- DATA IN THIS EXERCISE
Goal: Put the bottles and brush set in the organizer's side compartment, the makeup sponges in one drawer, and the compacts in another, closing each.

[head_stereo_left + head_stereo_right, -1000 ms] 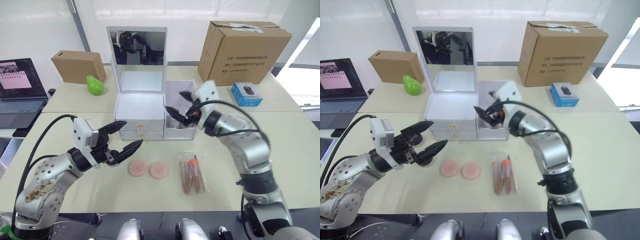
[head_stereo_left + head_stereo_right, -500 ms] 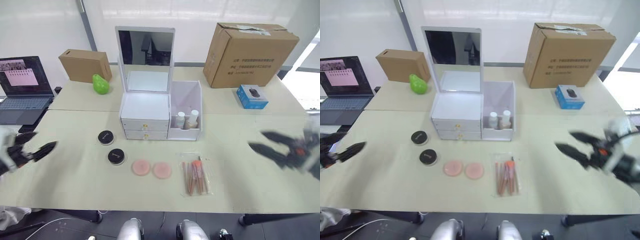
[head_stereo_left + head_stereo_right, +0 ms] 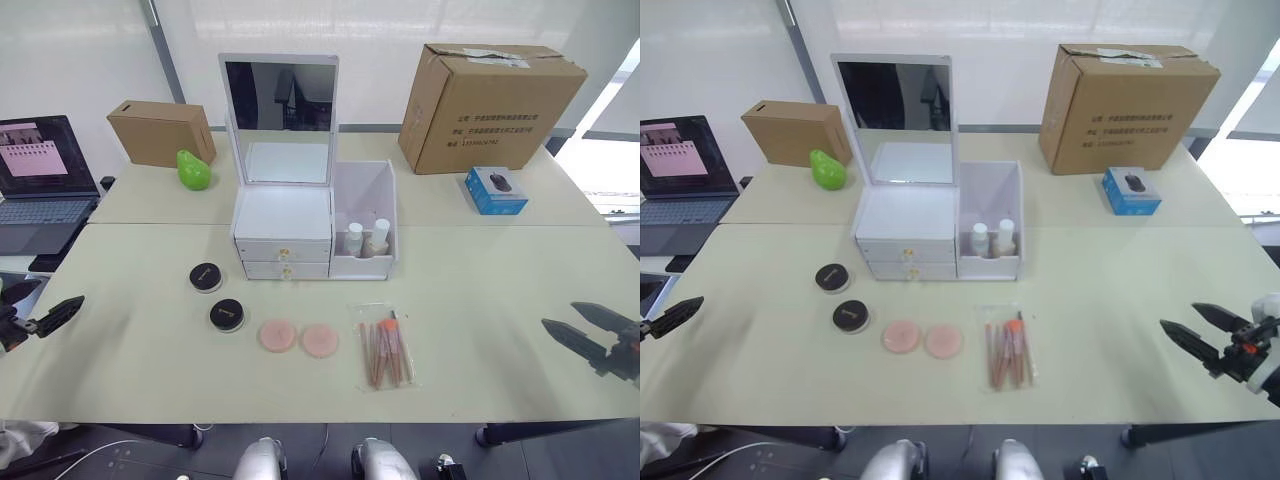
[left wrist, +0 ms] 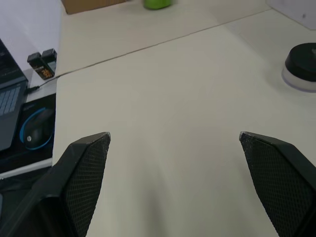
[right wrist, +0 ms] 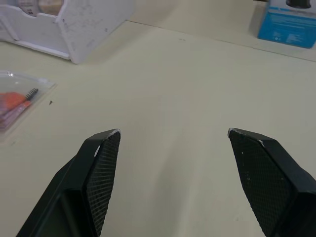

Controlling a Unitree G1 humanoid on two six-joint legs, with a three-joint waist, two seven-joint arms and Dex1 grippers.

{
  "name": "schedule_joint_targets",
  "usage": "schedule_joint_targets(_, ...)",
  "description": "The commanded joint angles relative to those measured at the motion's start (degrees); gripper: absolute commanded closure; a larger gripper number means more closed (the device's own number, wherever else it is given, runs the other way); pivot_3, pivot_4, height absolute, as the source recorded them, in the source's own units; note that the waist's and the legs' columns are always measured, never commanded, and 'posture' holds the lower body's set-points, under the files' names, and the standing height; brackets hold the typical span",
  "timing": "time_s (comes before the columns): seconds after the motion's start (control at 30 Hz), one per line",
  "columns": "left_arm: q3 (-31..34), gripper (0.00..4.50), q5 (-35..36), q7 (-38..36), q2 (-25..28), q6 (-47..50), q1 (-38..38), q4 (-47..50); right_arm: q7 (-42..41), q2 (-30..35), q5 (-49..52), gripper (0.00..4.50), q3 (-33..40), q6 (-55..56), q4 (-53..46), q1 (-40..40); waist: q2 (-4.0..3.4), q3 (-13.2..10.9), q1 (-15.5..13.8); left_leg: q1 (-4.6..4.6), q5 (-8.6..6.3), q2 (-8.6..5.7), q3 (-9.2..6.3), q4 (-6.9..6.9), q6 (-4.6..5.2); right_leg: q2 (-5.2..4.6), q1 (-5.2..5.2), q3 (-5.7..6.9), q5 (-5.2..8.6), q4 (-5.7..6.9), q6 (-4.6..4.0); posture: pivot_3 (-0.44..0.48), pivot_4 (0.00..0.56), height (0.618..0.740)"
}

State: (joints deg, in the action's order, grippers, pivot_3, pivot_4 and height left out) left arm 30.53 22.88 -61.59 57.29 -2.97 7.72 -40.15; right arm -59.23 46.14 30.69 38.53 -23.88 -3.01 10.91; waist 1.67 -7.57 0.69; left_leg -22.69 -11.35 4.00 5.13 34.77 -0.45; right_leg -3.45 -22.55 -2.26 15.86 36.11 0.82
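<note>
The surface (image 3: 480,300) is a big pale tabletop made of pushed-together tables, in a bright room with white walls.

Closest in, the left gripper (image 3: 35,315) sits low at the left edge and the right gripper (image 3: 1205,335) sits low at the right edge. Both are far out to the sides, well apart from all the things. The fingers (image 4: 84,168) of each one are spread wide and hold nothing.

A little farther in, the brush set (image 3: 385,345) lies flat in its clear bag. Its long way runs front to back, with the bristles at the far end. To its left lie the two pink makeup sponges (image 3: 298,337), side by side. Left of them are the two black compacts (image 3: 218,297), one a bit farther back than the other.

Behind those stands the white organizer (image 3: 285,215) with its mirror lid up. Both drawers (image 3: 285,260) are pushed in. Two bottles (image 3: 365,238) stand upright in the side compartment (image 3: 368,190) on its right.

At the back are a green pear (image 3: 192,170), a small brown box (image 3: 158,130), a big cardboard box (image 3: 490,105), a blue mouse box (image 3: 495,190) and a laptop (image 3: 35,185) on the left.
</note>
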Motion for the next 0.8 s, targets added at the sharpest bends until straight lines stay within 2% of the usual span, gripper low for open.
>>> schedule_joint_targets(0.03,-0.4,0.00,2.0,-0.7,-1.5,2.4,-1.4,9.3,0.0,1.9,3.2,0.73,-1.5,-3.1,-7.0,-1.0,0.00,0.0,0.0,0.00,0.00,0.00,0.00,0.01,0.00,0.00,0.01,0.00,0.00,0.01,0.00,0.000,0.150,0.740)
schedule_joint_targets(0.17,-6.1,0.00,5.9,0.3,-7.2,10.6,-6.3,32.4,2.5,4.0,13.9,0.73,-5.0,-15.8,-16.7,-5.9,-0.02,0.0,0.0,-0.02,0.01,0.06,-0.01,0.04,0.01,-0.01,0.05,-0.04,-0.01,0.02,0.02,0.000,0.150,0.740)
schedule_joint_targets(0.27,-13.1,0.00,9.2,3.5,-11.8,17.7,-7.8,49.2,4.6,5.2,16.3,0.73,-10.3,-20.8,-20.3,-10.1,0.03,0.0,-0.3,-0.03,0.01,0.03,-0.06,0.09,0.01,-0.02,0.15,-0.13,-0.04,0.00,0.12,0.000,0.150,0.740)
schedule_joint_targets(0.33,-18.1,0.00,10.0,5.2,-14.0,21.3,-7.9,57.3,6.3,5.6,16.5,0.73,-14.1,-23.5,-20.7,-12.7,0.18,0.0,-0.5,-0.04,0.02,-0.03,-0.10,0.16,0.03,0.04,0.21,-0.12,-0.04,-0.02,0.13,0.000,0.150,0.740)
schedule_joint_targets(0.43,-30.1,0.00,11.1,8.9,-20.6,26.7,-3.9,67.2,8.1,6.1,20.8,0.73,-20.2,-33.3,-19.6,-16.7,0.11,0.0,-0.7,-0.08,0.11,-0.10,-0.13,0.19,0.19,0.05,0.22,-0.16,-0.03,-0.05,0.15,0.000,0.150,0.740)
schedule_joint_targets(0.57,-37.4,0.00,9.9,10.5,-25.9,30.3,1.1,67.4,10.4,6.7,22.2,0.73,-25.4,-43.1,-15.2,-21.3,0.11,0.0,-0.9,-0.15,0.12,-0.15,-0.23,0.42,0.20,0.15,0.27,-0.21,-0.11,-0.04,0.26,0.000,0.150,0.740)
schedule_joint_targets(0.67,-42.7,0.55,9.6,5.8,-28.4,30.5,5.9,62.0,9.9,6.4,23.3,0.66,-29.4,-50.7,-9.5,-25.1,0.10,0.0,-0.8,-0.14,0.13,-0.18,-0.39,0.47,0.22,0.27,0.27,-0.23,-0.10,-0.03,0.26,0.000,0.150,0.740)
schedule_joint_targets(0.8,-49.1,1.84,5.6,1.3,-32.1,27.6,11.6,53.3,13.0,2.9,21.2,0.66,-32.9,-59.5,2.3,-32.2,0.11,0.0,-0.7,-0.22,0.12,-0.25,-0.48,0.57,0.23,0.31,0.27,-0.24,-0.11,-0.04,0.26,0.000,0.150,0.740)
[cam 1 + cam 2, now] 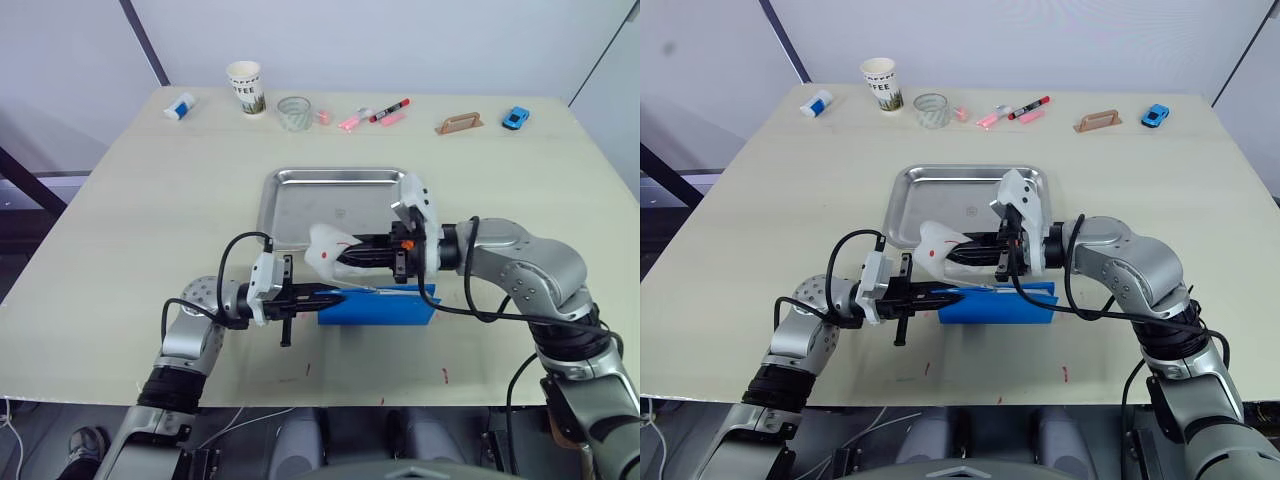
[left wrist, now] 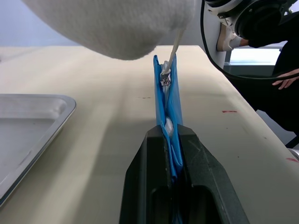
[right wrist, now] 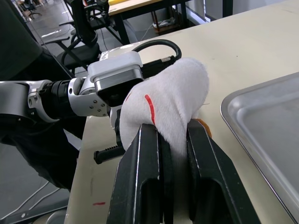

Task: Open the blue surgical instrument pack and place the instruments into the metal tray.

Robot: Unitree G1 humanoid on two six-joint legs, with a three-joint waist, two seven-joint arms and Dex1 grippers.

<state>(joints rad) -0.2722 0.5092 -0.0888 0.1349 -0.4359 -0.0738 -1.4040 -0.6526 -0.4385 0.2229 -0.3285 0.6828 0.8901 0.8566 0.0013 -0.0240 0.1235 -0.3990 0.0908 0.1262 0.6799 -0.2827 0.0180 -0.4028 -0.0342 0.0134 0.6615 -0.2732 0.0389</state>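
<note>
Here, near front edge of table point(image 1: 120, 250), slightly L of centre: L gripper point(image 1: 312, 296) clamped on end of blue surgical instrument pack point(image 1: 385, 306) — fingers point(image 2: 145, 172) closed tight on blue fabric in L wrist view. Pack lying flat just short of metal tray point(image 1: 300, 200), near its front rim, with long side along front edge. Just above pack: R gripper point(image 1: 355, 252) pinching white lining flap point(image 1: 328, 252) w/ a red mark, lifted clear of pack & bulging out past fingers point(image 3: 142, 172); a thin white strip running from flap down to pack. Flap hanging over tray's front rim. Tray at mid-table, shiny, bare inside where visible. Instruments not discernible — pack contents hidden. A few small red marks on tabletop by front edge. Along far edge, L to R: small blue-white item point(image 1: 180, 106), paper cup point(image 1: 245, 87), clear glass point(image 1: 294, 113), pink & red markers point(image 1: 372, 117), brown block point(image 1: 460, 123), blue toy car point(image 1: 515, 117) toward far R corner.
</note>
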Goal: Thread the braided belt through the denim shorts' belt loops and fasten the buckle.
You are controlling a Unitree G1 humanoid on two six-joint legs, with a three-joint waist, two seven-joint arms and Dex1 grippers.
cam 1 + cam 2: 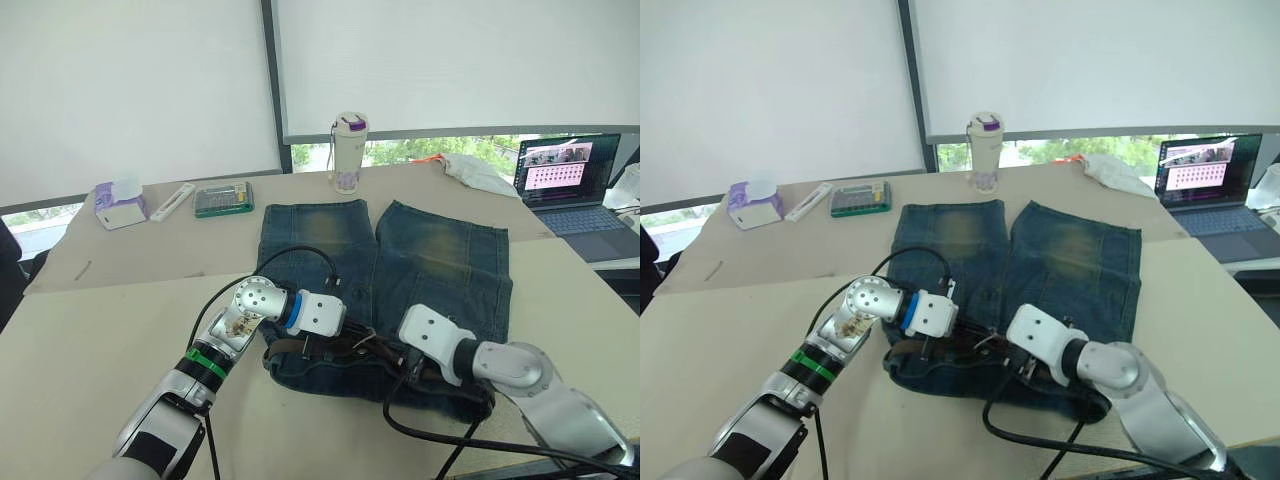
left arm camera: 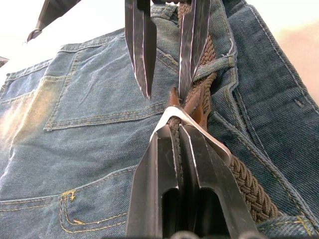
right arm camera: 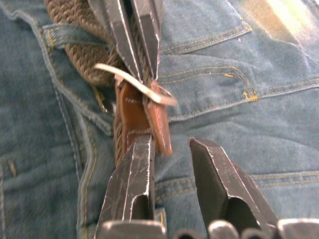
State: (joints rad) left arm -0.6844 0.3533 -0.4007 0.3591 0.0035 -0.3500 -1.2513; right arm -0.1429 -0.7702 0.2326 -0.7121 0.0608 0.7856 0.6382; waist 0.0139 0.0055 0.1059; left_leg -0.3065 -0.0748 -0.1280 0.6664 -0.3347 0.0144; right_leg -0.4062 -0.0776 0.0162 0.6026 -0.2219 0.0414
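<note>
Both grippers point(image 1: 352, 340) point(image 1: 398, 352) at buckle point(image 2: 192, 127), shorts' point(image 1: 440, 250) near edge.

A pale beige desk point(image 1: 120, 330) fills the lower frame, a seam running across it. Behind it, white roller blinds point(image 1: 130, 90) cover the upper frame, split by a dark window post point(image 1: 270, 80). Beneath the right blind a strip of window point(image 1: 480, 150) shows green foliage in daylight. Another sliver of window point(image 1: 40, 225) sits at the far left edge.
</note>
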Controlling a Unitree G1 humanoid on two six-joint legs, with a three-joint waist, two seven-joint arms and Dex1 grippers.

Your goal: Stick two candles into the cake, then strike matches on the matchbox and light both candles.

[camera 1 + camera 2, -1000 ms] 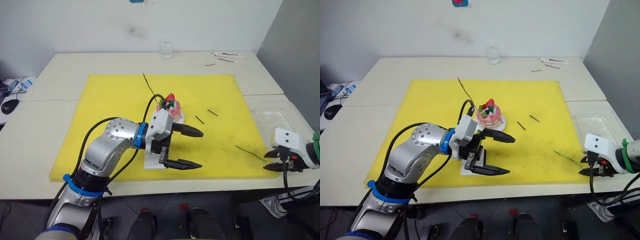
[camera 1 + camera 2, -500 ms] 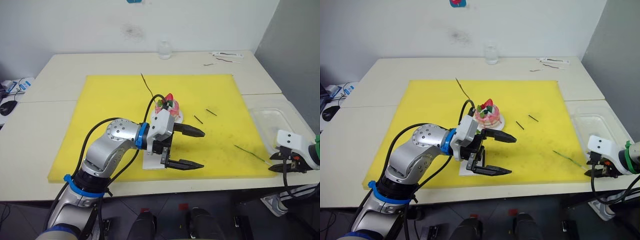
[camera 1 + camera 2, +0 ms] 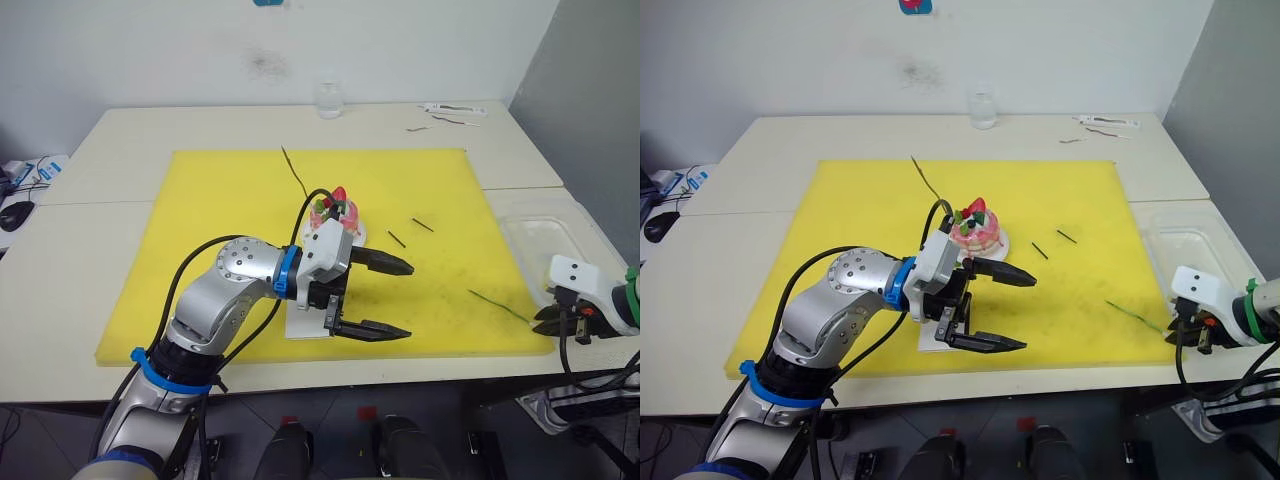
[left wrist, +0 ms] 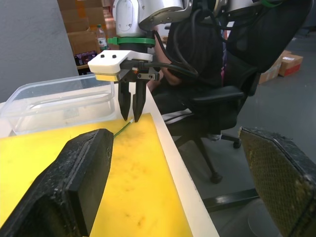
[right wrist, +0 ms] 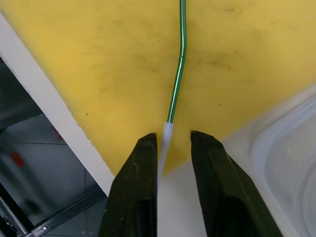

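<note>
The pink cake sits mid-mat on its small plate. One candle lies on the yellow mat beyond the cake. The other candle, green, lies near the mat's right front corner. Its pale end reaches between the fingers of my right gripper, which stand a little apart and do not touch it. Two short dark matches lie right of the cake. My left gripper is wide open and empty, hovering over the white matchbox, which it partly hides.
A clear plastic tray lies on the table to the right of the mat, just behind my right gripper. A small bottle and some thin items rest at the back. The table's front edge runs close under both grippers.
My right gripper has moved a little inward and forward, up to the green candle's pale end. The left arm has stayed in place, still open.
</note>
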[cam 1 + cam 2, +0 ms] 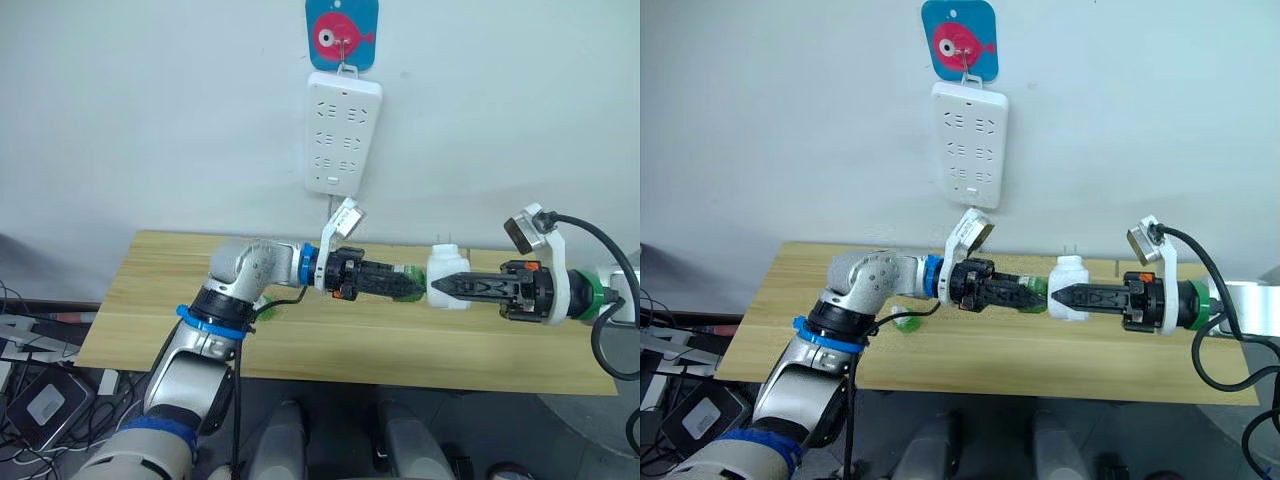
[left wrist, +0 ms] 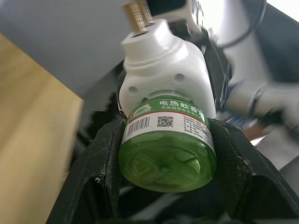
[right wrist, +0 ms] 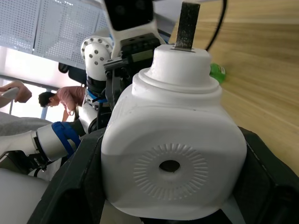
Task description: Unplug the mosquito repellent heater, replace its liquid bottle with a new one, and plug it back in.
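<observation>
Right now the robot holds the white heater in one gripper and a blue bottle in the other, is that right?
Not quite: the bottle is green, not blue, as the left wrist view shows. The left gripper grips it, and the right gripper holds the white heater.

The mosquito repellent heater [image 3: 173,154] is white; its liquid bottle [image 2: 166,149] is translucent green, with a white barcode label. The power strip [image 1: 343,132] is white.
</observation>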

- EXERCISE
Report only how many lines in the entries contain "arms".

- WORKED SOLUTION
4